▶ [TASK INSTRUCTIONS]: So that nothing is lost, write out all the lines below exactly.

%%

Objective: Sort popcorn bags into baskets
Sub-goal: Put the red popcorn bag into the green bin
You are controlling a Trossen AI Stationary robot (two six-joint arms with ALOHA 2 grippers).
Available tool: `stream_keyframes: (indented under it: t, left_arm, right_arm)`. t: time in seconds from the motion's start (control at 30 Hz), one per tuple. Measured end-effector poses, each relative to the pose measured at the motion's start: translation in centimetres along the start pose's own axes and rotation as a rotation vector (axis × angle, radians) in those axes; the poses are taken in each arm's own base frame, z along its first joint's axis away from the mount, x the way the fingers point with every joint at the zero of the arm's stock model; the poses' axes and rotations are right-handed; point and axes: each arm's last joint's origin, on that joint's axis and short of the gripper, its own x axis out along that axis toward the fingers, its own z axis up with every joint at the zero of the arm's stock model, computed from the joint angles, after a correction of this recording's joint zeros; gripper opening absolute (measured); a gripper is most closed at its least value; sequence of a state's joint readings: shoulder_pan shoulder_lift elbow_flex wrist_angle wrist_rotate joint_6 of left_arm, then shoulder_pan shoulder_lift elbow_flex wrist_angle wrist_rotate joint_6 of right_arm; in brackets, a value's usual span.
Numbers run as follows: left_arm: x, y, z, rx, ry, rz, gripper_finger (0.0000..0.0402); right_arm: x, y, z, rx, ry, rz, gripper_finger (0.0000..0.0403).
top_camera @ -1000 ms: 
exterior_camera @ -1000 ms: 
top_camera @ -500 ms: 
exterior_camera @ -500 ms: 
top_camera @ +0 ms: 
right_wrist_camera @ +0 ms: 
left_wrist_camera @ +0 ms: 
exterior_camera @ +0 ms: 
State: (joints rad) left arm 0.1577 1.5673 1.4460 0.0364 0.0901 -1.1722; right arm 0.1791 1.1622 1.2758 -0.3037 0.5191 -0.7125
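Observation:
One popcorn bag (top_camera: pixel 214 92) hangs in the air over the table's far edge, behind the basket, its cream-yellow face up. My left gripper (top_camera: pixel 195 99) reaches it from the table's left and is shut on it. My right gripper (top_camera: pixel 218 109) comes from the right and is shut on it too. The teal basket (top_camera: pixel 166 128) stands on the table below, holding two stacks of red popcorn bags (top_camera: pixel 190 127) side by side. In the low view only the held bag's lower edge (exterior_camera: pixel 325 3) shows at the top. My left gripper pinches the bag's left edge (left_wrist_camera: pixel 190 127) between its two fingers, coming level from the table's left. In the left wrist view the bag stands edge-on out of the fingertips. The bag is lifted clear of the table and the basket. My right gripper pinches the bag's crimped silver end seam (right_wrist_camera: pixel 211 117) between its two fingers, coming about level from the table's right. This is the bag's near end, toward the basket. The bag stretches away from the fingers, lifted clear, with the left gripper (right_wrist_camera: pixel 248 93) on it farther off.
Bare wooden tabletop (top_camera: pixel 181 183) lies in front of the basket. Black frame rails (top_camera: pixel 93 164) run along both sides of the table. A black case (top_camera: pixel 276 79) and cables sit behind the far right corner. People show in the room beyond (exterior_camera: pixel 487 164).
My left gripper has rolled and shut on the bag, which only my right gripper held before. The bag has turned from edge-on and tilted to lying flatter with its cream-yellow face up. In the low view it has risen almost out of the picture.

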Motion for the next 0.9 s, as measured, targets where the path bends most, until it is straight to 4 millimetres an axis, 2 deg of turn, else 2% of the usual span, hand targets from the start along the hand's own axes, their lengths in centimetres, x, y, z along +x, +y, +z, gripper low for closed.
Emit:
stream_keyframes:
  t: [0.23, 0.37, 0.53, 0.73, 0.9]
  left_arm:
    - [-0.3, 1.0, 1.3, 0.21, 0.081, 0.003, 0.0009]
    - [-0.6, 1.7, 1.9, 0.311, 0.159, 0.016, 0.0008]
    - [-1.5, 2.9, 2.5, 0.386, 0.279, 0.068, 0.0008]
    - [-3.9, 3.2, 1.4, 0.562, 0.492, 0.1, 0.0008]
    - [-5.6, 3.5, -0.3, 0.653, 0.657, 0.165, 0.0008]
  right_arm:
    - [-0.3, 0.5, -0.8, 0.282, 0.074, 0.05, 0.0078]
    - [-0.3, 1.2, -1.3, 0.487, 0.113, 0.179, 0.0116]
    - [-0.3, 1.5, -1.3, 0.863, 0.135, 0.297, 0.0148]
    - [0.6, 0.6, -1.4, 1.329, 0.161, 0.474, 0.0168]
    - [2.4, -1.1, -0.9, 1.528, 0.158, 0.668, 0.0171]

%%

▶ [RESULT BELOW]:
Objective: Sort popcorn bags into baskets
Sub-goal: Put the red popcorn bag into the green bin
You are controlling a Trossen AI Stationary robot (two six-joint arms with ALOHA 2 grippers).
Available tool: `stream_keyframes: (indented under it: t, left_arm, right_arm)`. t: time in seconds from the motion's start (control at 30 Hz), one per tuple. Measured end-effector poses, each relative to the pose measured at the motion's start: translation in centimetres along the start pose's own axes and rotation as a rotation vector (axis × angle, radians) in those axes; the poses are taken in each arm's own base frame, z along its first joint's axis away from the mount, x the way the fingers point with every joint at the zero of the arm's stock model; the poses' axes and rotations are right-handed; point and axes: each arm's last joint's origin, on that joint's axis and short of the gripper, its own x axis out along that axis toward the fingers, its own z axis up with every joint at the zero of the arm's stock model, computed from the joint angles, after a correction of this recording's joint zeros; gripper opening absolute (measured); a gripper is most closed at its least value; sequence of a state's joint readings: shoulder_pan shoulder_lift elbow_flex wrist_angle wrist_rotate joint_6 of left_arm, then shoulder_pan shoulder_lift elbow_flex wrist_angle wrist_rotate joint_6 of right_arm; in brackets, a value's usual span.
Numbers run as follows: left_arm: x, y, z, rx, ry, rz, gripper_finger (0.0000..0.0402); right_arm: x, y, z, rx, ry, rz, gripper_finger (0.0000..0.0403).
top_camera @ -1000 ms: 
exterior_camera @ -1000 ms: 
top_camera @ -500 ms: 
exterior_camera @ -500 ms: 
top_camera @ +0 ms: 
right_wrist_camera @ +0 ms: 
left_wrist_camera @ +0 ms: 
exterior_camera @ +0 ms: 
State: (joints rad) left arm 0.1577 1.5673 1.4460 0.0364 0.0901 -1.1722; right arm 0.1791 1.1622 1.2758 -0.3037 0.5191 -0.7125
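Observation:
One popcorn bag (top_camera: pixel 214 92) hangs in the air over the table's far edge, behind the basket, its cream-yellow face up. My left gripper (top_camera: pixel 195 99) reaches it from the table's left and is shut on it. My right gripper (top_camera: pixel 218 109) comes from the right and is shut on it too. The teal basket (top_camera: pixel 166 128) stands on the table below, holding two stacks of red popcorn bags (top_camera: pixel 190 127) side by side. In the low view only the held bag's lower edge (exterior_camera: pixel 325 3) shows at the top. My left gripper pinches the bag's left edge (left_wrist_camera: pixel 190 127) between its two fingers, coming level from the table's left. In the left wrist view the bag stands edge-on out of the fingertips. The bag is lifted clear of the table and the basket. My right gripper pinches the bag's crimped silver end seam (right_wrist_camera: pixel 211 117) between its two fingers, coming about level from the table's right. This is the bag's near end, toward the basket. The bag stretches away from the fingers, lifted clear, with the left gripper (right_wrist_camera: pixel 248 93) on it farther off.
Bare wooden tabletop (top_camera: pixel 181 183) lies in front of the basket. Black frame rails (top_camera: pixel 93 164) run along both sides of the table. A black case (top_camera: pixel 276 79) and cables sit behind the far right corner. People show in the room beyond (exterior_camera: pixel 487 164).
My left gripper has rolled and shut on the bag, which only my right gripper held before. The bag has turned from edge-on and tilted to lying flatter with its cream-yellow face up. In the low view it has risen almost out of the picture.
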
Motion for the next 0.9 s, as measured, targets where the path bends most, until it is straight to 4 millimetres an axis, 2 deg of turn, else 2% of the usual span, hand targets from the start along the hand's own axes, their lengths in centimetres, x, y, z along +x, +y, +z, gripper low for closed.
Emit:
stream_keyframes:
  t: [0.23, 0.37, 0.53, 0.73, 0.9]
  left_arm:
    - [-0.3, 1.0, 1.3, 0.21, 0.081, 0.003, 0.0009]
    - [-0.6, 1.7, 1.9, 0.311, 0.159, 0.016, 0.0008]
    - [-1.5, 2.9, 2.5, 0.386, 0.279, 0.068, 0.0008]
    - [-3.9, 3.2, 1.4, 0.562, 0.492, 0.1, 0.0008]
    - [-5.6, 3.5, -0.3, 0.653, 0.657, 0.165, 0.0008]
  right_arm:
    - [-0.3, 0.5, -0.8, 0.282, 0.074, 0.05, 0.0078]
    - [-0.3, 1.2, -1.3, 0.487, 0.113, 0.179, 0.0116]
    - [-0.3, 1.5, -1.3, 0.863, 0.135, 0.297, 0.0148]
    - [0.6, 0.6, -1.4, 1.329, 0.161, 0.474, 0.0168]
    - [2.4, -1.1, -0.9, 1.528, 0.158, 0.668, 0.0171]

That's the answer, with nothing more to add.